PROBLEM DETAILS:
All lines in the entries below that hold "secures" make up the answer.

RECORD SET:

┌──

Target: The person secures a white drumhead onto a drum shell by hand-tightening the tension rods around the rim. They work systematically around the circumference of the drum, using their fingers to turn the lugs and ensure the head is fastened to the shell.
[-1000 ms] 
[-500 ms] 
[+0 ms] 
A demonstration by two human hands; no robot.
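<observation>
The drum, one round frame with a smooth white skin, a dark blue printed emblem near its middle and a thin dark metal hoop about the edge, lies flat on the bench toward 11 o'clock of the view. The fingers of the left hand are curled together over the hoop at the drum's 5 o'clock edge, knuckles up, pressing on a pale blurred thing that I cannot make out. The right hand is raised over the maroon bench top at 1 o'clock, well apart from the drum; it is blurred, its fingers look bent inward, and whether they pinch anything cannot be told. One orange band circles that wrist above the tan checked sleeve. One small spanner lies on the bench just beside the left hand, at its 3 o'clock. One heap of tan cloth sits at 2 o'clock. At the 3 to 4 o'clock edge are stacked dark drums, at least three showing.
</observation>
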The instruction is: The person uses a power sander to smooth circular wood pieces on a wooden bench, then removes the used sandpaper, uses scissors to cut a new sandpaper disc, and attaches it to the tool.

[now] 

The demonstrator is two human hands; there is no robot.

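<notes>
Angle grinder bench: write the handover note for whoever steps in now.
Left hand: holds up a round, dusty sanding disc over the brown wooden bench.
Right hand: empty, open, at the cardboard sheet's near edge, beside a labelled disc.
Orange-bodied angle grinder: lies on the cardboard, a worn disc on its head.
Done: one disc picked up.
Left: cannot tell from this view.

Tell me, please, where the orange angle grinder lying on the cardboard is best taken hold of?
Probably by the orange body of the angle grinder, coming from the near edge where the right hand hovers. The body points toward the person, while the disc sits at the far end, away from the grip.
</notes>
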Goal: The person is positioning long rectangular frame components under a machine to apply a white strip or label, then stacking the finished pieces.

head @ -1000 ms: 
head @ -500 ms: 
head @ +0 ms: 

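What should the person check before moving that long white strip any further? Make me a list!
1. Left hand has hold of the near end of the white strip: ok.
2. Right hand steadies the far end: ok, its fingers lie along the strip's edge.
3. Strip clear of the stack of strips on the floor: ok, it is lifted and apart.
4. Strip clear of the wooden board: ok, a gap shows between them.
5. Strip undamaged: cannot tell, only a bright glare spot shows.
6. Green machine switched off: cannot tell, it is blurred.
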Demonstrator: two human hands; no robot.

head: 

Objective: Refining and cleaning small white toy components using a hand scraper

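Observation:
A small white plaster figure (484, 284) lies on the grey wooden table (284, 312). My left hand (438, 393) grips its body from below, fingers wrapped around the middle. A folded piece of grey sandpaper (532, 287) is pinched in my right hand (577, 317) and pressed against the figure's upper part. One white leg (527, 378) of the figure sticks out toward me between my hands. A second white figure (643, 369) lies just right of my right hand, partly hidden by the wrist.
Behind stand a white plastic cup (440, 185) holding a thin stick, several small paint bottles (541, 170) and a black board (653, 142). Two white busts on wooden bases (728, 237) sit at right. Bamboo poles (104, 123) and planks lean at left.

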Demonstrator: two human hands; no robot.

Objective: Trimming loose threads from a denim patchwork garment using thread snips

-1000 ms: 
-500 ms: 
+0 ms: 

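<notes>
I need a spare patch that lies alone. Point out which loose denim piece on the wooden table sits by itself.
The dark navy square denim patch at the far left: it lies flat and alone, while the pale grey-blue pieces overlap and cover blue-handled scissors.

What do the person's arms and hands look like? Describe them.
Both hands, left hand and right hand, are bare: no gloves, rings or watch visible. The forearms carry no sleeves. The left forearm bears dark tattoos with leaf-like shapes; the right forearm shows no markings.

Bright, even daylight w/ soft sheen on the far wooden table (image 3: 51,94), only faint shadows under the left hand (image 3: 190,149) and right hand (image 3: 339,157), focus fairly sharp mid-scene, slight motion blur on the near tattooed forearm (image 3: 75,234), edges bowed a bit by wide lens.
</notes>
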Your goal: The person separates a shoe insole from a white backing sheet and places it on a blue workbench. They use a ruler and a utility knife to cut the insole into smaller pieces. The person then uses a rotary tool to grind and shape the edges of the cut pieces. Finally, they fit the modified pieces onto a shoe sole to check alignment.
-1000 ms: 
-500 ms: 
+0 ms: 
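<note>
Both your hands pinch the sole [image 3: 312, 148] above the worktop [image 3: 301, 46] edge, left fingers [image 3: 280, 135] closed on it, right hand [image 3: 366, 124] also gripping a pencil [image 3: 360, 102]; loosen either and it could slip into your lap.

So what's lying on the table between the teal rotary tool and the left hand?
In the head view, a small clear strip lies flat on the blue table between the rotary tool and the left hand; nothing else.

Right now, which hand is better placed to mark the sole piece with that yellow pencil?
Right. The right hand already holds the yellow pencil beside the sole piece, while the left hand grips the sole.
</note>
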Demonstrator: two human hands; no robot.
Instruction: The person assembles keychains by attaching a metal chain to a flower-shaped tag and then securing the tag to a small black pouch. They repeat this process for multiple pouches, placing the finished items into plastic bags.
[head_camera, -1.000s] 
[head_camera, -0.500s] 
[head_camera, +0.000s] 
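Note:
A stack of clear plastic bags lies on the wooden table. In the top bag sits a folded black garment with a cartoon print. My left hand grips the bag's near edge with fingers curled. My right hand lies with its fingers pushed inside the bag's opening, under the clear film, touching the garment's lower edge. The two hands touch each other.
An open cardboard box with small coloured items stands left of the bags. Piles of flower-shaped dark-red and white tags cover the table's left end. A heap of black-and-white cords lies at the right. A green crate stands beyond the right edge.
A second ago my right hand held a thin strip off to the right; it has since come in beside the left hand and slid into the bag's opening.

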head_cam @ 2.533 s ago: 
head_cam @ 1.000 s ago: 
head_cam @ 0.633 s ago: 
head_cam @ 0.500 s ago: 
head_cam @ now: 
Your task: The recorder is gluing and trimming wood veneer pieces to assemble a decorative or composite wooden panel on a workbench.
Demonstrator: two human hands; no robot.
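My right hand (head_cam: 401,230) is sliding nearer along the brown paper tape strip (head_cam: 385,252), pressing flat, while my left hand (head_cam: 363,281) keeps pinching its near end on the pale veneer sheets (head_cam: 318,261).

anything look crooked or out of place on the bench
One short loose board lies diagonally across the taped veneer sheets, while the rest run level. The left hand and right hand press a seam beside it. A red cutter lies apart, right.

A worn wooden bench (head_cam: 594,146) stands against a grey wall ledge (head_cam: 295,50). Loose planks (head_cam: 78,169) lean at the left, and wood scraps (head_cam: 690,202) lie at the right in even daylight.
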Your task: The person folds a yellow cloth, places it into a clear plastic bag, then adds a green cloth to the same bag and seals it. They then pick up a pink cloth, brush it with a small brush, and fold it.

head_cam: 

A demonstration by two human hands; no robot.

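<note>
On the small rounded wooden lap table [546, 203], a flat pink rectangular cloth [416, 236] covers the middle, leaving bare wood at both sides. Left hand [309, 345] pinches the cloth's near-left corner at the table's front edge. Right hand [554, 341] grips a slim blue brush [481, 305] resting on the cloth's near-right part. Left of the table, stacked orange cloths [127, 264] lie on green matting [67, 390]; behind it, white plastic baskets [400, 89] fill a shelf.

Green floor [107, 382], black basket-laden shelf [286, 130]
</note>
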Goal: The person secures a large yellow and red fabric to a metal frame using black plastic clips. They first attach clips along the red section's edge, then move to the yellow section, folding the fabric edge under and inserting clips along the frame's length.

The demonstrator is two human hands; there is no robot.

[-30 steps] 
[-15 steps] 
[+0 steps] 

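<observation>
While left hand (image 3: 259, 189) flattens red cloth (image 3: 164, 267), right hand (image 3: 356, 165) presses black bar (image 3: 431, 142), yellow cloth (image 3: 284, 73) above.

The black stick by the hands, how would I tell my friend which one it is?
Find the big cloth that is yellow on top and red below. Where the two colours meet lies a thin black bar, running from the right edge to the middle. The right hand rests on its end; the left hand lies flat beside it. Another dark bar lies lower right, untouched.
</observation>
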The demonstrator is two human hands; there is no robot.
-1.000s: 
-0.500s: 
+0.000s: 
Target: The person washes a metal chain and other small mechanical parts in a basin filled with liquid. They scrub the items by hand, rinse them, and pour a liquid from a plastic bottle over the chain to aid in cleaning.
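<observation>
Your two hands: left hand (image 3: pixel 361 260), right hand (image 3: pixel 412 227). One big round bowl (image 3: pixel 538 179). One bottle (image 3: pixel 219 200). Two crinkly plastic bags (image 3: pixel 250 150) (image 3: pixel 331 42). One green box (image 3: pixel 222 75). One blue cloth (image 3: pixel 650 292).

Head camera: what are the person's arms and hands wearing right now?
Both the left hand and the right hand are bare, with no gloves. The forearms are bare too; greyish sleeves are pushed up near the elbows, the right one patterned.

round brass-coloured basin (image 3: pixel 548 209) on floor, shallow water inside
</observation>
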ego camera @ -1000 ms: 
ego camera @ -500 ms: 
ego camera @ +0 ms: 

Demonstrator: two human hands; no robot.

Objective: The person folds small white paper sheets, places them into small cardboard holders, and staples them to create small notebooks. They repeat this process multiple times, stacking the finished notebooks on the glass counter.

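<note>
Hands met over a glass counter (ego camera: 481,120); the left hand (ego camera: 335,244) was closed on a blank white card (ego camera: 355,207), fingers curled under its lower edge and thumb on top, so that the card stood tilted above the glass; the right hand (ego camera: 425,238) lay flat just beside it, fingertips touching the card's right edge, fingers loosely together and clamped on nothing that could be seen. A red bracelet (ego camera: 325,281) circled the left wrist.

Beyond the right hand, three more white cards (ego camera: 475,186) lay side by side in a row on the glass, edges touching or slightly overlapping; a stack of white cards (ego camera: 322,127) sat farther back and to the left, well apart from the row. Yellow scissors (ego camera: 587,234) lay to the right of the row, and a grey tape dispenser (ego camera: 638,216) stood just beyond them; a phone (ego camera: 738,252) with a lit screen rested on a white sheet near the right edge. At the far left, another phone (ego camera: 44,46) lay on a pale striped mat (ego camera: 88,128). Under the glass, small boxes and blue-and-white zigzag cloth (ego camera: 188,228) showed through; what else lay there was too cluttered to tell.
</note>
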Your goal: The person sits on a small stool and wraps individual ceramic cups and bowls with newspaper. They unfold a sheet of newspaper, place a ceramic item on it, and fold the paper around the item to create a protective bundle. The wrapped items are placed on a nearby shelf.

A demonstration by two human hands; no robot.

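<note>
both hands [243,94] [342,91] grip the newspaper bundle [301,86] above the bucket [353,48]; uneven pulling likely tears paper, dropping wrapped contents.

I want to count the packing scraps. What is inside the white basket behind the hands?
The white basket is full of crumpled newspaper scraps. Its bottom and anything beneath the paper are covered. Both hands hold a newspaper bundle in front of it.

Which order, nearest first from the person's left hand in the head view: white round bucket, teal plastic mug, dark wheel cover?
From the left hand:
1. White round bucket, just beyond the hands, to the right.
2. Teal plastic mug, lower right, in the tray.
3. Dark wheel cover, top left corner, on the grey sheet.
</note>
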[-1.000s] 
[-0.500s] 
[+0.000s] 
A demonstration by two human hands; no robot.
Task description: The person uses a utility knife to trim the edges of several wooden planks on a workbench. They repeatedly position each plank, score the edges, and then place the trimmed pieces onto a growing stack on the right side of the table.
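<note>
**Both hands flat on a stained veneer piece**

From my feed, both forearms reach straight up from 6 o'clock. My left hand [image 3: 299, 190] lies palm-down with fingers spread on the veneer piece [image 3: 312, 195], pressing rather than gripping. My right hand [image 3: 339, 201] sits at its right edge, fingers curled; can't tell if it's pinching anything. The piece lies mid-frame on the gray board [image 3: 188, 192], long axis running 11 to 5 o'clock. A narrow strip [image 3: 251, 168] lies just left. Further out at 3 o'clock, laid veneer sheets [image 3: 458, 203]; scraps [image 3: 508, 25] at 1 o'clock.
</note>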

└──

TASK OUTPUT:
Target: The person secures a white drumhead onto a drum shell by hand-tightening the tension rods around the rim. They work systematically around the circumference of the drum, using their fingers to turn the lugs and ensure the head is fastened to the shell.
Goal: The person secures a large yellow and red fabric to a metal frame using black plastic clips. They first attach clips along the red section's edge, then move to the yellow section, folding the fabric edge under and inserting clips along the frame's length.

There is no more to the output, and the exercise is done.